**DIRECTIONS:**
Below are the entries. Transcribe exactly the lines from the one with "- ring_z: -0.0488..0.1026" through the one with "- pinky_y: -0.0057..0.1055", ends included, and leave out all others.

**ENTRIES PROVIDED:**
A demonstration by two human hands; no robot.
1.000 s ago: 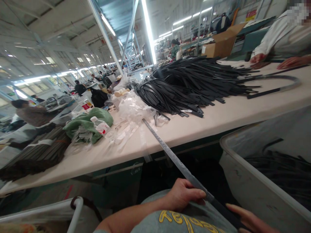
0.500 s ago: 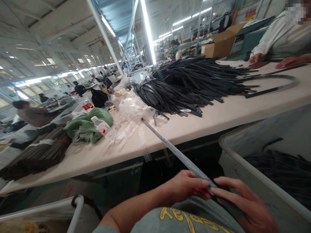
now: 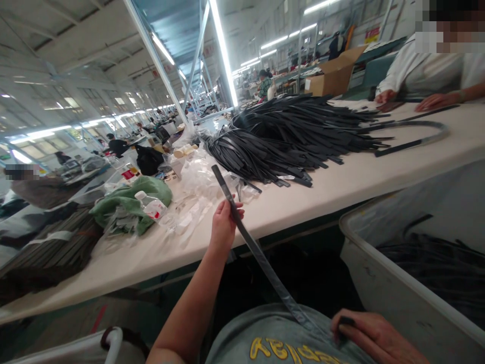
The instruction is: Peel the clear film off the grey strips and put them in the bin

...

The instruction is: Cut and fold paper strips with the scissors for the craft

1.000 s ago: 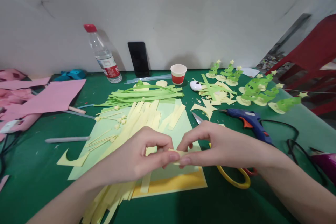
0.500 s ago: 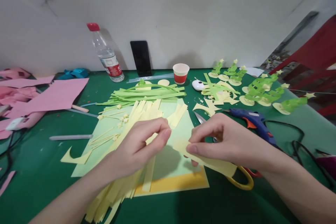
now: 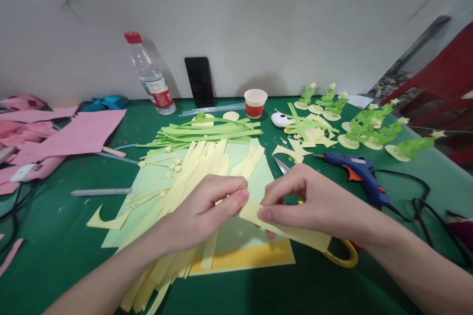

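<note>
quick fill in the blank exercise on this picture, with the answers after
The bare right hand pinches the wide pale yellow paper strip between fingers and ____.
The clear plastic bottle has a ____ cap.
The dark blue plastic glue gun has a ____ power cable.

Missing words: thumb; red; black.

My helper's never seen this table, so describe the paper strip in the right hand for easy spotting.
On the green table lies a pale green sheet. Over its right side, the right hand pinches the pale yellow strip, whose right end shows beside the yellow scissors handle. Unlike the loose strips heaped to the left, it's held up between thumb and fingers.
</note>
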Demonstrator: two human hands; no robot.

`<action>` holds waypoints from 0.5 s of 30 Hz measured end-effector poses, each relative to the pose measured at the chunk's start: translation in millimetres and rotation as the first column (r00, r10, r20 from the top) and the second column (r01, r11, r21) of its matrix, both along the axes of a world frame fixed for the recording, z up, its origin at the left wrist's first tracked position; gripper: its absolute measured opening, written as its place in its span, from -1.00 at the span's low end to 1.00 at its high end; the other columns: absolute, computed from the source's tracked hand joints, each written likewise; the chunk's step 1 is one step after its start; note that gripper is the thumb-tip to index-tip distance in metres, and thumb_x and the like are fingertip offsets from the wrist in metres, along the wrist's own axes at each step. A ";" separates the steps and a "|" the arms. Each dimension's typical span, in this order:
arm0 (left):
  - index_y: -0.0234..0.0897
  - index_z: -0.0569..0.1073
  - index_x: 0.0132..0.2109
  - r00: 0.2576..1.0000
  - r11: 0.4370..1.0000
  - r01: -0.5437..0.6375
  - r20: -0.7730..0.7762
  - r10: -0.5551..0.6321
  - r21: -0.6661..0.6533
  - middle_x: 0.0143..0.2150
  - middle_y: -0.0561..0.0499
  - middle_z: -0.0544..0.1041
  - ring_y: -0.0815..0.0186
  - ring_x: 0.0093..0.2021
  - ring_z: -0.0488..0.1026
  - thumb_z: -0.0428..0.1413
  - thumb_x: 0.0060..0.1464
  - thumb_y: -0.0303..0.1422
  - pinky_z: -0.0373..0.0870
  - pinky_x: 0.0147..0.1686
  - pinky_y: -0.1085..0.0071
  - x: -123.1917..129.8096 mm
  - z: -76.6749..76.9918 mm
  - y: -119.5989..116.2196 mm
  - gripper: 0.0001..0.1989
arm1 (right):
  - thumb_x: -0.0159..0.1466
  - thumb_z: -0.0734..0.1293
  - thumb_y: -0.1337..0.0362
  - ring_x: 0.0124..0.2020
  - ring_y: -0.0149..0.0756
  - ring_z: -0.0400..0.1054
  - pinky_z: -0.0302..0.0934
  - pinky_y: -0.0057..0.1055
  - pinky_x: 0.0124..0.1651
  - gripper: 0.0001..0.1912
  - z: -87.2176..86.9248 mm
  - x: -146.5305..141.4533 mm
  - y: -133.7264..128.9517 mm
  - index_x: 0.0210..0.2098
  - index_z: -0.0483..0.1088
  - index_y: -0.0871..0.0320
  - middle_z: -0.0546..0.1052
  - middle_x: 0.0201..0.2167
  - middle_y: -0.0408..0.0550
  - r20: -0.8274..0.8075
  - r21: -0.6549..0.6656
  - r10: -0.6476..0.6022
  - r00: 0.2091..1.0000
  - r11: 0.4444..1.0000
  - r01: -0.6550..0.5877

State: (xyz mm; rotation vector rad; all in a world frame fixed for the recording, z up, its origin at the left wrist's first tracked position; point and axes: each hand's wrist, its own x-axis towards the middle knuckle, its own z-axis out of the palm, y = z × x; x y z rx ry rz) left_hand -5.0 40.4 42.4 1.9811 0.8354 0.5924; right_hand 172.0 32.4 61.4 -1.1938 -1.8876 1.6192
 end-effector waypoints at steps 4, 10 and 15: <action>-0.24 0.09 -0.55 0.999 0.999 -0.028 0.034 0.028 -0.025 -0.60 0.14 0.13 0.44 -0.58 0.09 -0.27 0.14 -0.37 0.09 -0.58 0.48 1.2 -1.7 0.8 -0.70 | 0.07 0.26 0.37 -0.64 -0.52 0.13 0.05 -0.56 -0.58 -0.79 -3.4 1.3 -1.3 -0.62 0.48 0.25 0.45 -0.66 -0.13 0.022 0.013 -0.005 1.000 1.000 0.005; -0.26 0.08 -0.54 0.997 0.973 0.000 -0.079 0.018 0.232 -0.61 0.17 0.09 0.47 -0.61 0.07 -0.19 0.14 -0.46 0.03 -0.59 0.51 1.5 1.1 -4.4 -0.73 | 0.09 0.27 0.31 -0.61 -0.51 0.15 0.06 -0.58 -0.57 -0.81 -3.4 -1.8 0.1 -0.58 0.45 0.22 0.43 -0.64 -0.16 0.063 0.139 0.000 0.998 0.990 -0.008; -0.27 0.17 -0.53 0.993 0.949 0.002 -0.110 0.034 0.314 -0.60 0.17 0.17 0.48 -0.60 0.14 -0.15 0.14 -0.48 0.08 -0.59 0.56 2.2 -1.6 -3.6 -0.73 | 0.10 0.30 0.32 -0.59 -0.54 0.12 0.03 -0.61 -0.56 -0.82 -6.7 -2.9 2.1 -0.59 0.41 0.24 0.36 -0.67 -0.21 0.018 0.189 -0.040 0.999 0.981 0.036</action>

**YOUR SOLUTION:**
  - ring_z: -0.0488..0.1026
  - thumb_z: -0.0428..0.1413
  - thumb_x: 0.0060..0.1464
  - thumb_y: -0.0303..0.1422
  - pinky_z: -0.0373..0.0870
  - pinky_x: 0.0147..0.1686
  - pinky_y: -0.1085..0.0071
  - x: -123.1917..129.8096 mm
  - z: -76.6749..76.9918 mm
  - y: -119.5989..116.2196 mm
  - gripper: 0.0001..0.1989
arm1 (right):
  - thumb_x: -0.0159..0.1466
  - thumb_z: -0.0734..0.1293
  - thumb_y: -0.1337..0.0362
  - ring_x: 0.0124..0.2020
  - ring_y: -0.0149..0.0756
  - ring_z: -0.0400..0.1054
  - pinky_z: -0.0302..0.0934
  - pinky_y: -0.0057..0.1055

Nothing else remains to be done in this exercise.